# Task description
Looking at the listing below, retype exactly the lines starting at the one containing "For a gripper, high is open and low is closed" and ending at the one containing "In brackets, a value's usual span", both included, and nothing else.

# Dataset extract
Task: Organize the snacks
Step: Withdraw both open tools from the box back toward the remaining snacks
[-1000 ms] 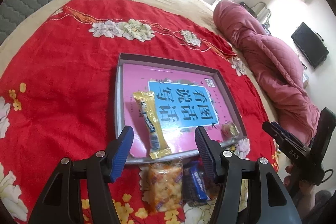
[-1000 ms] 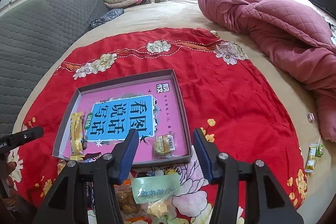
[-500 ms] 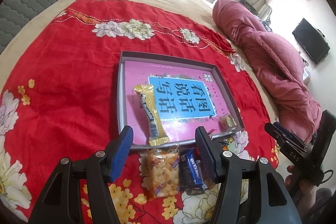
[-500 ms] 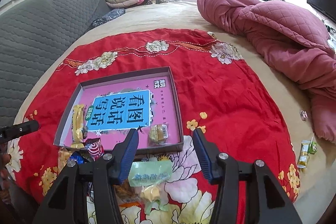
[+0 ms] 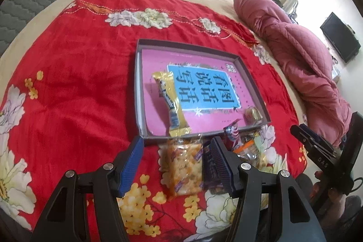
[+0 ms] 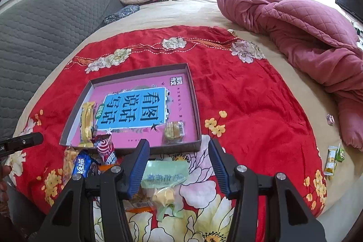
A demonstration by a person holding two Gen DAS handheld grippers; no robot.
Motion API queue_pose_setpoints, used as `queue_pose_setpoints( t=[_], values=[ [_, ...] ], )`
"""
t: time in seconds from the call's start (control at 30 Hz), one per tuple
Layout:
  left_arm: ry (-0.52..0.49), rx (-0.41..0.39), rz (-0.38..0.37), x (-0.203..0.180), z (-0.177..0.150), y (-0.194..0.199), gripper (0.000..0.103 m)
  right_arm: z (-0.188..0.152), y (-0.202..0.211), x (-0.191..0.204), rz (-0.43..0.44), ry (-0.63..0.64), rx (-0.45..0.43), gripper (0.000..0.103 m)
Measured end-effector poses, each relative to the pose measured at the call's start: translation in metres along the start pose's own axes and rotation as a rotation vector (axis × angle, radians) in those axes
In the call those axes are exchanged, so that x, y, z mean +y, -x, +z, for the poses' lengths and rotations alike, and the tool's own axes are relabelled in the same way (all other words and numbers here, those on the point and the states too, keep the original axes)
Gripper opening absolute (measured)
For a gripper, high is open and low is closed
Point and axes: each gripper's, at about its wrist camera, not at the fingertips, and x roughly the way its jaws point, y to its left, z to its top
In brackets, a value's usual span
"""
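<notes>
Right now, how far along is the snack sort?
Done: two snacks lie in the tray, a yellow bar and a small gold pack.
In hand: nothing. The left tongs and right tongs are both open, hovering over the pile.
Left: the orange pack, green pack, swirl candy and blue pack beside the tray, plus strays at the bed's edge.

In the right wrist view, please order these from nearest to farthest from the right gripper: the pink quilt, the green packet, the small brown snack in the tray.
1. green packet, between the right gripper fingers
2. small brown snack, in the tray's near right corner
3. pink quilt, far right
</notes>
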Motion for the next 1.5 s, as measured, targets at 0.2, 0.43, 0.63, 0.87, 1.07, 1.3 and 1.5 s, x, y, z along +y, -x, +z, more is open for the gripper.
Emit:
queue_pose_setpoints(
  t=[0.2, 0.43, 0.63, 0.87, 1.07, 1.3, 1.5],
  values=[
    [-0.005, 0.034, 0.013, 0.001, -0.008, -0.007, 0.063, -0.007, -0.002, 0.001, 0.007, 0.002, 0.011, 0.054],
    [-0.025, 0.078, 0.024, -0.004, -0.017, -0.017, 0.063, -0.016, -0.004, 0.005, 0.014, 0.025, 0.028, 0.054],
    [-0.039, 0.122, 0.035, -0.008, -0.025, -0.032, 0.063, -0.024, -0.009, 0.005, 0.02, 0.03, 0.046, 0.054],
    [-0.039, 0.15, 0.035, -0.008, -0.031, -0.047, 0.063, -0.033, -0.016, 0.002, 0.03, 0.02, 0.068, 0.054],
    [-0.039, 0.163, 0.022, -0.01, -0.033, -0.057, 0.063, -0.042, -0.024, 0.0, 0.046, 0.015, 0.095, 0.054],
    [-0.049, 0.177, 0.022, -0.013, -0.034, -0.066, 0.063, -0.048, -0.032, -0.004, 0.059, 0.0, 0.123, 0.054],
    [-0.047, 0.184, 0.035, -0.013, -0.033, -0.072, 0.063, -0.051, -0.037, -0.003, 0.072, -0.001, 0.143, 0.067]
  ],
)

# Finished task
For a gripper, high is open and low is closed
Point and axes: each gripper's, at about its wrist camera, not at the fingertips, and x roughly the way its jaws point, y to its left, z to its top
In brackets, a value's usual span

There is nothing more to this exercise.